Encore du son pour tracer la ligne.

Dans les notes triangulaires, souvenirs de cet été où on apprend le malaise. Seule, la peau crame et le désir se consume. En cendre dans la piscine. Il y eu aussi les yeux aveugles et la lune violait par le soleil, bouffée par les réverbères. Prévert, mais j'oublie le tact. La bague de coquillage grignotait par le chlore, vieux rose qui efface les illusions du tambour naissant.
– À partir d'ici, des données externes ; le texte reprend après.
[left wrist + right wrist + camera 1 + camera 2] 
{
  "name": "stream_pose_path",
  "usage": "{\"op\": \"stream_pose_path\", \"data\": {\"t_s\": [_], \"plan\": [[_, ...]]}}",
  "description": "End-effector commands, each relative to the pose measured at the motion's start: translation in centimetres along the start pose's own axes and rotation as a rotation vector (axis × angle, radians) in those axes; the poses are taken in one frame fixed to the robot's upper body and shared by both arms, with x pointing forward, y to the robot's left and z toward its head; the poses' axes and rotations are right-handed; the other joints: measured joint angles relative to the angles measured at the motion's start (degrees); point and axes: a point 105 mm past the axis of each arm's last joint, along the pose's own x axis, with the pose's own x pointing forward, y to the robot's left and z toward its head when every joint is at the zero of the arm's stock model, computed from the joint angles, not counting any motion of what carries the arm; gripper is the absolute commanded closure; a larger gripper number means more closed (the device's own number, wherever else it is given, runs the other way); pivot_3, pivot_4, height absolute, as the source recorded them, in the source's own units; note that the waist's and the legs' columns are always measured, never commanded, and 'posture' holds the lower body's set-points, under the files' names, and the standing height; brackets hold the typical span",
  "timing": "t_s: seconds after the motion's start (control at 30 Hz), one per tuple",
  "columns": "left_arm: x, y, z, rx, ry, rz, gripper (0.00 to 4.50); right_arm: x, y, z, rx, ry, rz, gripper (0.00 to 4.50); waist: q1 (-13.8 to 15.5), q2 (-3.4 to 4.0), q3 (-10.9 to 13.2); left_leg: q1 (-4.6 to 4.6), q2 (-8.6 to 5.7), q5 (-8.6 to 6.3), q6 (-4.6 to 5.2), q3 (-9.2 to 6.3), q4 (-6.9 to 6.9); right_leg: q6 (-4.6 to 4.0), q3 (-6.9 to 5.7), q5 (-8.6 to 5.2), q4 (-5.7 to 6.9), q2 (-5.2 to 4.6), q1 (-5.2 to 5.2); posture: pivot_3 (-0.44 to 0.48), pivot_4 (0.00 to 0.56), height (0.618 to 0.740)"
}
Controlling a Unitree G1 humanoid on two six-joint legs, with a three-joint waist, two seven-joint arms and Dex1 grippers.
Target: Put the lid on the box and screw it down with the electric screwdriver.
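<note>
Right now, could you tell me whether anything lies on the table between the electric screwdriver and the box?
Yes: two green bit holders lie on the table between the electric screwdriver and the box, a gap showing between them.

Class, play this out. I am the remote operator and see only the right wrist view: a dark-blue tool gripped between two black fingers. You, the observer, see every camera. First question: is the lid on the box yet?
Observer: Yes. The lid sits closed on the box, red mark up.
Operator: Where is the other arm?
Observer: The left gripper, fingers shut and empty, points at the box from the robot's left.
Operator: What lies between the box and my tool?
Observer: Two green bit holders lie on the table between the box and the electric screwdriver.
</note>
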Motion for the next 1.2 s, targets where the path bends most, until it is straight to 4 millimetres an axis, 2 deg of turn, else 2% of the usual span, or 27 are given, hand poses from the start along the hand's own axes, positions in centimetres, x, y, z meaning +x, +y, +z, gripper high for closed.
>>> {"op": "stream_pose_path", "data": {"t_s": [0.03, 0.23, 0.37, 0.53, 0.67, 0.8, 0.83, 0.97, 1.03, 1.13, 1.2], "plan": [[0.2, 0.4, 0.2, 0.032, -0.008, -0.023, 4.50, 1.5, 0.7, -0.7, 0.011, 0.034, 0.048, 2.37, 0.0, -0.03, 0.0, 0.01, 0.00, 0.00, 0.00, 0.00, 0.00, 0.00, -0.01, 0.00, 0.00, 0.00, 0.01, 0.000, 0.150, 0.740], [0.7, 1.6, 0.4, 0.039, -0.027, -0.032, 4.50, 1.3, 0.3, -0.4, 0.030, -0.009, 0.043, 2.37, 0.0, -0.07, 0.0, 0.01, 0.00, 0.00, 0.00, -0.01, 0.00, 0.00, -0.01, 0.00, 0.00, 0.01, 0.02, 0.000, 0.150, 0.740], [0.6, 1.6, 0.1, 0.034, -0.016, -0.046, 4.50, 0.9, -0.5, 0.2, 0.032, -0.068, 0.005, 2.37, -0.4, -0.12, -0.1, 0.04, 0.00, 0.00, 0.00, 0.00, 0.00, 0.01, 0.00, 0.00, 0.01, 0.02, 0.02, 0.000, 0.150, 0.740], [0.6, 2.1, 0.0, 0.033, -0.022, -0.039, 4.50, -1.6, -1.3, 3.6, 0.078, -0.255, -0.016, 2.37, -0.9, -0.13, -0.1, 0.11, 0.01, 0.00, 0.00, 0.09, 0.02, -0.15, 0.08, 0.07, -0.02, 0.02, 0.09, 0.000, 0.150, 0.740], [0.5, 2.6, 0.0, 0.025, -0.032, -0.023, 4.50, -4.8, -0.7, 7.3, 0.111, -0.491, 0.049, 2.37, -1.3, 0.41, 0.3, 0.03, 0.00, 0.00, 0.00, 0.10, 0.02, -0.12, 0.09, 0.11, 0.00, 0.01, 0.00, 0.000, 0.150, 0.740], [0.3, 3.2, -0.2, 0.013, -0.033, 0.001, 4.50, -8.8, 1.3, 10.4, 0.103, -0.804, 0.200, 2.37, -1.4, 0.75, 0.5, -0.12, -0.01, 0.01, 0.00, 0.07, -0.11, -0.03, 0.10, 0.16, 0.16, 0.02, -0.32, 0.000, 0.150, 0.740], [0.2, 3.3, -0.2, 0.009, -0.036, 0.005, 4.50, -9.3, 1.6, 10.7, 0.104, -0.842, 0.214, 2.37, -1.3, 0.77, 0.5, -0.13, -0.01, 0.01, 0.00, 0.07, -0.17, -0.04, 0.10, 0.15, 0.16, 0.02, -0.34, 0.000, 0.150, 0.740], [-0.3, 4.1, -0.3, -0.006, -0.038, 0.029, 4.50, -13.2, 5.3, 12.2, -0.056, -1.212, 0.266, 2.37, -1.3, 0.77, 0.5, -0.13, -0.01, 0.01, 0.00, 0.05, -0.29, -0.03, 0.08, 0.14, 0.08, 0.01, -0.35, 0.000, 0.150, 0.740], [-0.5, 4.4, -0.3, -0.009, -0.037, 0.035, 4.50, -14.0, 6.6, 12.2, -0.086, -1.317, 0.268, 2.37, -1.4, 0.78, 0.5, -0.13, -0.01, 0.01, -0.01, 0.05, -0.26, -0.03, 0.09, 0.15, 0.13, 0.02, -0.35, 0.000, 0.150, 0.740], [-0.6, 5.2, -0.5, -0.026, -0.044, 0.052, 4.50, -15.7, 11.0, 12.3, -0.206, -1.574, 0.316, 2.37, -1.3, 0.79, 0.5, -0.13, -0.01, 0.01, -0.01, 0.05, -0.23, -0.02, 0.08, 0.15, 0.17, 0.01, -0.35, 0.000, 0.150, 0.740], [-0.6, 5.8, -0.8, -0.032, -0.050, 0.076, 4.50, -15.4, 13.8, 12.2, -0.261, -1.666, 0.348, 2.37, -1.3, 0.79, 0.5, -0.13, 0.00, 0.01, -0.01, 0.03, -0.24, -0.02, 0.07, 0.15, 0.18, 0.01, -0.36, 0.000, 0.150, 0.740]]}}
Maintenant, il pleut sur mon orchestre.
Le déménagement, cette maison où il va s'étendre et peut-être se trouver des racines. Le silence, les étangs, la ville qu'on rejoint à vélo. Le mouton, la véranda, les dépendances en ruines, la cuisine ancestrale, les feux de cheminée, l'horizon aux cheveux fous. Les deux qui vivent déjà : elle, jolie, lui, reposant.
Les projets à foison.
Moi je stagne, je m'énerve, je pleure, je m'agite comme une tirelire, rien de bon ne tombe de ma bouche. Mais le soleil sur la peau, sa main sur le soleil, le gris qui nous apaise, apprendre à se redresser.

Et enfin, l'homme-oiseau d'affaire.

Semer les mystères, brides, vous ne comprenez rien si vos yeux glissent ici.